In today’s InternetRetailing newsletter, we report on how two luxury retailers are seeing the way that customers buy changing as a result of the Covid-19 pandemic and lockdowns. Watches of Switzerland is forecasting better than expected full-year sales and profits as shoppers go online to buy and to its regional stores – but footfall is down at its London shops. 

At Mulberry too, shoppers are buying online and favouring regional shops over those in London. Both retailers are planning on the basis that travel and tourism will not be back to normal for some time, while Mulberry, which made a quarter of its staff redundant in July in the light of changing customer behaviour, believes office workers will stay away from the city centres for some time to come. The latest footfall figures from Springboard seem to confirm that trend, with visitor numbers to shopping locations falling for the second week in a row amid last week’s downpours and curfews. 

As footfall declines, online continues to grow fast. Decathlon and AO both say today that they’re expanding their warehousing fast in order to meet continuing demand, while Decathlon is also continuing to invest in ecommerce.

While digital is currently a top priority, sustainability is also cited by retailers from AO to Mulberry. Mulberry, for examples, cites as evidence of customer demand the fact that its first fully sustainable leather handbag sold out online within 24 hours of release.

The importance of sustainability continues with news from courier DPD that it is to spend £200m by 2025 to cut carbon emissions from ecommerce deliveries, focusing on 225 European cities, including 25 in the UK, to introduce alternative technologies.

Today we also report as Decathlon UK reports rising sales but a pre-tax loss for 2019, after investing in multichannel and the supply chain. It says that investment meant it was well-placed for the sharp rise in online shopping following the Covid-19 pandemic.

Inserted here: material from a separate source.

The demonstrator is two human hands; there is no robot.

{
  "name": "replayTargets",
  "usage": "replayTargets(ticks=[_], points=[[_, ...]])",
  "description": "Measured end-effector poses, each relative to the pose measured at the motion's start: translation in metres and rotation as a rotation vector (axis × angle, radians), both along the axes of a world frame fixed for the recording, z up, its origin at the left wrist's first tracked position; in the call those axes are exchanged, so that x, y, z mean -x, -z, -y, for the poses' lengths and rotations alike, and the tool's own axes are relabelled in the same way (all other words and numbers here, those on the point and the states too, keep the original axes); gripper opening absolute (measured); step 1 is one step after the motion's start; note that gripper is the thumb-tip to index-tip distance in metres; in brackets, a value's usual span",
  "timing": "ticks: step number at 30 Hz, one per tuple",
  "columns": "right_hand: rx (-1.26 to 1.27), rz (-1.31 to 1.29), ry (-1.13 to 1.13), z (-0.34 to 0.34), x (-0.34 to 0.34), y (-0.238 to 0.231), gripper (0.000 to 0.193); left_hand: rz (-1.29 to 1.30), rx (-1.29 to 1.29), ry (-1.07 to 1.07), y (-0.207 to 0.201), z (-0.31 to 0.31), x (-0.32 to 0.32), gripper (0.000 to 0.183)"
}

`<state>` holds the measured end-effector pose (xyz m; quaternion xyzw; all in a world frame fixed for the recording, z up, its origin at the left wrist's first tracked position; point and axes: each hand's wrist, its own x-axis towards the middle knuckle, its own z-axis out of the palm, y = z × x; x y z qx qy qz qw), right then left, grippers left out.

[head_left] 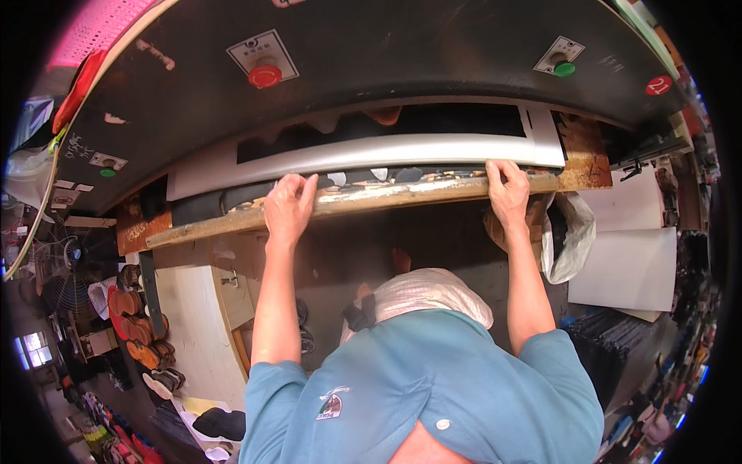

And we have the second in a three-part series outlining the key areas that retailers that import to or export from the European Union can plan for now, despite the uncertainty that still surrounds the terms on which the UK and EU will trade after the Brexit transition period comes to an end on December 31. 

In today’s guest comment technology writer Brian Skewes argues that the changing economics of augmented reality are bringing it within reach of more retailers.